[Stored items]
=== Section Start ===

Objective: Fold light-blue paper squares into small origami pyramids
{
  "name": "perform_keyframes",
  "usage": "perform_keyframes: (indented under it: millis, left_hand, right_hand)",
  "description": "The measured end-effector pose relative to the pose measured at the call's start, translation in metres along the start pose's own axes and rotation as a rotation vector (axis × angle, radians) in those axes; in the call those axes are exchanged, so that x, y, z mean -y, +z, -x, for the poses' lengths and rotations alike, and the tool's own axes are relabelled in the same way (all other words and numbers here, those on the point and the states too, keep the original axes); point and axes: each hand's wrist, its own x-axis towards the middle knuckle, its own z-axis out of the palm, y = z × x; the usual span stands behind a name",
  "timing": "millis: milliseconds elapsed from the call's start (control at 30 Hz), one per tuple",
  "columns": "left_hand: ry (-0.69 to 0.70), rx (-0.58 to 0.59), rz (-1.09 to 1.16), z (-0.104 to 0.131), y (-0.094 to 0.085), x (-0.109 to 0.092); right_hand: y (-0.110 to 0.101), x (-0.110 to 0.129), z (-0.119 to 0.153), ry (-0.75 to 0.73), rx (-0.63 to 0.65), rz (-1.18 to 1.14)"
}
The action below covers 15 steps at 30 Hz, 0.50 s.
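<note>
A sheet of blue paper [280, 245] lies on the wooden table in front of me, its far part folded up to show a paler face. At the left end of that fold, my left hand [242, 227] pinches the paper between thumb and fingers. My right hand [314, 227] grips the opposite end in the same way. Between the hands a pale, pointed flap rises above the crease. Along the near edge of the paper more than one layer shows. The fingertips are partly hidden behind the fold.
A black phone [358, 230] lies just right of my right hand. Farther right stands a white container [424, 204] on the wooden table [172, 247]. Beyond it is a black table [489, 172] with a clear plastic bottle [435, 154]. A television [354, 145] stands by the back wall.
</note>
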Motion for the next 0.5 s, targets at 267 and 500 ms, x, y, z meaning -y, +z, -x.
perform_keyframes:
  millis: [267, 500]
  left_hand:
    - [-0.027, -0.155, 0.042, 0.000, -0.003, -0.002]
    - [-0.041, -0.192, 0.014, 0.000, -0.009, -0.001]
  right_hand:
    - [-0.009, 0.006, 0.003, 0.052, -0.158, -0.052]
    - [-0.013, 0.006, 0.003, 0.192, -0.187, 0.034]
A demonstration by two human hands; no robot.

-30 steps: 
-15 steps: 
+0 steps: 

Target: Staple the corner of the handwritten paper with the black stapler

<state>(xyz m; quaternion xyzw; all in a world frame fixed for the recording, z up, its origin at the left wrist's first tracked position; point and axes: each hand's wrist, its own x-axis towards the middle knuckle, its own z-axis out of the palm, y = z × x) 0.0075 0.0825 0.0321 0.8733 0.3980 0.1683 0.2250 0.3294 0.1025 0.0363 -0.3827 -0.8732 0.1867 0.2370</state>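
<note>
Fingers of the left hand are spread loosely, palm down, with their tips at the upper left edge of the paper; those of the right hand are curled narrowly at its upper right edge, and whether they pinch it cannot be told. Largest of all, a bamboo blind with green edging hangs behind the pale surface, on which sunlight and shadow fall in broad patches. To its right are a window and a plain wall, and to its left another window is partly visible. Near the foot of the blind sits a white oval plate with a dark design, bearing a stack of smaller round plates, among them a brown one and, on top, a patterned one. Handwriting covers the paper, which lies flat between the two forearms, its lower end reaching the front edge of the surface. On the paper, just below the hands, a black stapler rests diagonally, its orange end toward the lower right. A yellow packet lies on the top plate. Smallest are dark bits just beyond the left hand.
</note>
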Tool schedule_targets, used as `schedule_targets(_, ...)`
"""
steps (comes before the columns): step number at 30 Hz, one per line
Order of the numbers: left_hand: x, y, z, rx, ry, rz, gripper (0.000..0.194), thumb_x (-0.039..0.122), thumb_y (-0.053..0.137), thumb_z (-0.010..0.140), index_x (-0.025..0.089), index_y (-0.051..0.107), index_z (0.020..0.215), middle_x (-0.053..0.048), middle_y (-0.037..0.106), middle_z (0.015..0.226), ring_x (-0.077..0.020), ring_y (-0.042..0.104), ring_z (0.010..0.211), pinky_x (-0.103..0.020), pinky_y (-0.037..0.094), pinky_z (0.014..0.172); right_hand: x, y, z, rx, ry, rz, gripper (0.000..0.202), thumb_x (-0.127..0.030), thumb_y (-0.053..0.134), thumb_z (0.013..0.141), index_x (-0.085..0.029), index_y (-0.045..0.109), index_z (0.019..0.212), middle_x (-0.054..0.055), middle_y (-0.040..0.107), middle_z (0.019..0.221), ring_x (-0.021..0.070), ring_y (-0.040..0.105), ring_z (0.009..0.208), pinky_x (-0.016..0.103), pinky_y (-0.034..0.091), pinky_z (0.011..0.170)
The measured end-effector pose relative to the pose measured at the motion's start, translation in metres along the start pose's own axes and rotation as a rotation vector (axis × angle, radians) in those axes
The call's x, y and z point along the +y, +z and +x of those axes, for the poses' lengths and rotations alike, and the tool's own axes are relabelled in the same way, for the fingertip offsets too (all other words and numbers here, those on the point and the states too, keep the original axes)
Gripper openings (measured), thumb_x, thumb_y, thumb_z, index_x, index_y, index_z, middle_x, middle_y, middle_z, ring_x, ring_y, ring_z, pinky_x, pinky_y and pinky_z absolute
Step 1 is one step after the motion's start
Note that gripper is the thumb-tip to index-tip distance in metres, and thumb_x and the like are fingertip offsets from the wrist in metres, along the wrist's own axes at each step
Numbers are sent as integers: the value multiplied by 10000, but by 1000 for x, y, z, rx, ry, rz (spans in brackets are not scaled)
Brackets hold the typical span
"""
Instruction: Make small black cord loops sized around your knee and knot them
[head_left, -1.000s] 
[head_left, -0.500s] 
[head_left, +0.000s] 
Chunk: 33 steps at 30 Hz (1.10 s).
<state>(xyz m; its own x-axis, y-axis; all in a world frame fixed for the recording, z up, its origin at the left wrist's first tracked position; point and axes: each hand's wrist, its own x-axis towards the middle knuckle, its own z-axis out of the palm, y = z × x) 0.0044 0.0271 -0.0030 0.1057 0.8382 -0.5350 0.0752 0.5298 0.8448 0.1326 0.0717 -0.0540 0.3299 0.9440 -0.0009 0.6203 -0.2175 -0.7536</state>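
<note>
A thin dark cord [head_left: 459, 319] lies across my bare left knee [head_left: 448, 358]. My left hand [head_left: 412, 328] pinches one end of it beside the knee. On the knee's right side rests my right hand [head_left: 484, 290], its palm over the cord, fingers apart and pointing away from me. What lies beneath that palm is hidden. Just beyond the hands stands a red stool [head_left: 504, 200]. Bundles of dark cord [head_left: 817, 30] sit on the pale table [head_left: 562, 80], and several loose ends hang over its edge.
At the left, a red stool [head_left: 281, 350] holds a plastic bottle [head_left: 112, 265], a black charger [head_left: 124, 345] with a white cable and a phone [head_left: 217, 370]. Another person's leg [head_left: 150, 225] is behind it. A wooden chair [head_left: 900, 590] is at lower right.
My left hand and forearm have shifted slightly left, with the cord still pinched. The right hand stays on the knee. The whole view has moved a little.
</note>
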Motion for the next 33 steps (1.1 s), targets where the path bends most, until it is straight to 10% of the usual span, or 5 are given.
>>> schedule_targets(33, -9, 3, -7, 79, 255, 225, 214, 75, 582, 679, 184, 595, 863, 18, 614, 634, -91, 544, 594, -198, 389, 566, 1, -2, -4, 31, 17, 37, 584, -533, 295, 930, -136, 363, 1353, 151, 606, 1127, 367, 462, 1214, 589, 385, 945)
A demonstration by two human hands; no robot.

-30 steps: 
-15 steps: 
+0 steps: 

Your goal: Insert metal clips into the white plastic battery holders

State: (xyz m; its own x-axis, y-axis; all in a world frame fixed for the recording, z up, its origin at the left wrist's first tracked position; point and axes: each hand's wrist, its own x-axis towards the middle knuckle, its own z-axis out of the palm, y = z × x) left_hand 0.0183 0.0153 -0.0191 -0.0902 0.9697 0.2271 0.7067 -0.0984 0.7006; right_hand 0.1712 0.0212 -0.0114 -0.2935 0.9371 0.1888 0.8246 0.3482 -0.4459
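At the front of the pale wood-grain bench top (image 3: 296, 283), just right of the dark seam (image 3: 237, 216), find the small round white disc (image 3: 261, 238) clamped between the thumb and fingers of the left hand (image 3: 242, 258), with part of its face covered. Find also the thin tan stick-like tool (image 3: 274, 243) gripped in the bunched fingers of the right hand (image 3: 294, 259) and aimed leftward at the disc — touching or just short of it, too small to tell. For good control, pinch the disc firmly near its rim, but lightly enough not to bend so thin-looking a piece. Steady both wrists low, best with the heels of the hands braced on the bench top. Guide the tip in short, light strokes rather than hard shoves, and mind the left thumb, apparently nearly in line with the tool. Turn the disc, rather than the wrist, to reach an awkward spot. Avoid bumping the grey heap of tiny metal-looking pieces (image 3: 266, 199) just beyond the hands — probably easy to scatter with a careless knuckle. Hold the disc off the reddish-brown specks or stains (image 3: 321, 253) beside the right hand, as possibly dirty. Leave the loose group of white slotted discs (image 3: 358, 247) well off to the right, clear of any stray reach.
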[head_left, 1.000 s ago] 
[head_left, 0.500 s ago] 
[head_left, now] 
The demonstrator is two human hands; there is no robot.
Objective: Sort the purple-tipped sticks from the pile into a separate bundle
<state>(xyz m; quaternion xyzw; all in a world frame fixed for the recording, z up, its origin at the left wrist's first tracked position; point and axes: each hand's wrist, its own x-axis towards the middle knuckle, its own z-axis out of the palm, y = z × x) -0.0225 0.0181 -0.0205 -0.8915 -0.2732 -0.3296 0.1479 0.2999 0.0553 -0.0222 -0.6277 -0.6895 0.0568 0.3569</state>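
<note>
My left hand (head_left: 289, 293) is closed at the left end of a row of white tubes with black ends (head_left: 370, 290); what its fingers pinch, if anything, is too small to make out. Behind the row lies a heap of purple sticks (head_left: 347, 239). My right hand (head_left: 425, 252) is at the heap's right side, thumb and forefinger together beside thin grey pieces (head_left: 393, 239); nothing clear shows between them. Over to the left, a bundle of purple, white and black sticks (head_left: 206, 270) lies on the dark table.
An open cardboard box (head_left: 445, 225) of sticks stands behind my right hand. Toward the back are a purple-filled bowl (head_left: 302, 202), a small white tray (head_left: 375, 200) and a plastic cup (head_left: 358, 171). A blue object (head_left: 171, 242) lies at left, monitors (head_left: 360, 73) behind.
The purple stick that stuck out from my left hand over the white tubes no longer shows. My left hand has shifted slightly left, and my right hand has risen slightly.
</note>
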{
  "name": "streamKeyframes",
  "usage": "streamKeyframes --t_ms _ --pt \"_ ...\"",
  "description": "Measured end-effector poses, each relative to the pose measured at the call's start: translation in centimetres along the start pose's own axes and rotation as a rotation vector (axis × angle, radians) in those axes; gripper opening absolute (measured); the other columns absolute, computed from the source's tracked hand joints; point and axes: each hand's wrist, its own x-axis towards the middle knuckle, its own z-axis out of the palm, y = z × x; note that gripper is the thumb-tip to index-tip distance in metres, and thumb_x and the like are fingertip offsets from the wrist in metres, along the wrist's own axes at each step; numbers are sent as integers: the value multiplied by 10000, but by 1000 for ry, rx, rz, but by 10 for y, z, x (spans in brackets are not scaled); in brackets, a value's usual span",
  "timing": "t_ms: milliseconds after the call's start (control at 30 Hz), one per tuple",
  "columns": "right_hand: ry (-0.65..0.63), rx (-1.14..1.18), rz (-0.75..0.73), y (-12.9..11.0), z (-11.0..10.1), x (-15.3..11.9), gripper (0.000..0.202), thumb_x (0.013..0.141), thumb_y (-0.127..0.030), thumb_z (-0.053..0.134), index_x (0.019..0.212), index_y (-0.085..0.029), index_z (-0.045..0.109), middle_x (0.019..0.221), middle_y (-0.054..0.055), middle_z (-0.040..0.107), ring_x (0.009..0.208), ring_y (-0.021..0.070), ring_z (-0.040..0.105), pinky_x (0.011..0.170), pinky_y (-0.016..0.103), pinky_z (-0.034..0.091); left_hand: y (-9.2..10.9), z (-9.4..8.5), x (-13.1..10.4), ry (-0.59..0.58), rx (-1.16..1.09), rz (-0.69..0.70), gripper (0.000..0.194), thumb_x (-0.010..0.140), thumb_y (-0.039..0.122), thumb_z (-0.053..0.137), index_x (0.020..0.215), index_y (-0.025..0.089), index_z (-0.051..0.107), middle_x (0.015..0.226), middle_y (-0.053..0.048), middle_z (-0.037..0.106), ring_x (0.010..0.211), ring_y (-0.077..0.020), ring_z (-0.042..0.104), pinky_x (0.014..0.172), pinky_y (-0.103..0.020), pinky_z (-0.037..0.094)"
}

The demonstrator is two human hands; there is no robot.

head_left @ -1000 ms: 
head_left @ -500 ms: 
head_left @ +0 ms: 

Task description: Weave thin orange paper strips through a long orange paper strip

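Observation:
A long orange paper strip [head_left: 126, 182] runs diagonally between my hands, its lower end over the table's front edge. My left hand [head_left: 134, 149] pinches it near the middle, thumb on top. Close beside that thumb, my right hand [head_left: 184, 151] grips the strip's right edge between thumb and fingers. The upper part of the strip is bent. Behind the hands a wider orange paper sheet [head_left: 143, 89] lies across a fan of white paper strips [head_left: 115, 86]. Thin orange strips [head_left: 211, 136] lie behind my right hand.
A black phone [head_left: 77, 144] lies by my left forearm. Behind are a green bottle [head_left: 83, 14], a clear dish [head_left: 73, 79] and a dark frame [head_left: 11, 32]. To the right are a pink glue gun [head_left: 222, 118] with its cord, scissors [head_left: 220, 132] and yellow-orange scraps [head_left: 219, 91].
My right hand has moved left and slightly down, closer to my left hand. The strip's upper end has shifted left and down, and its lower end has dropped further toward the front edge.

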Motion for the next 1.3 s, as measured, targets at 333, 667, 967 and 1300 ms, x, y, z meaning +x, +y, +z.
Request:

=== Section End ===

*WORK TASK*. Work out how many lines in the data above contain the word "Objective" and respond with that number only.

*YOUR SOLUTION*. 2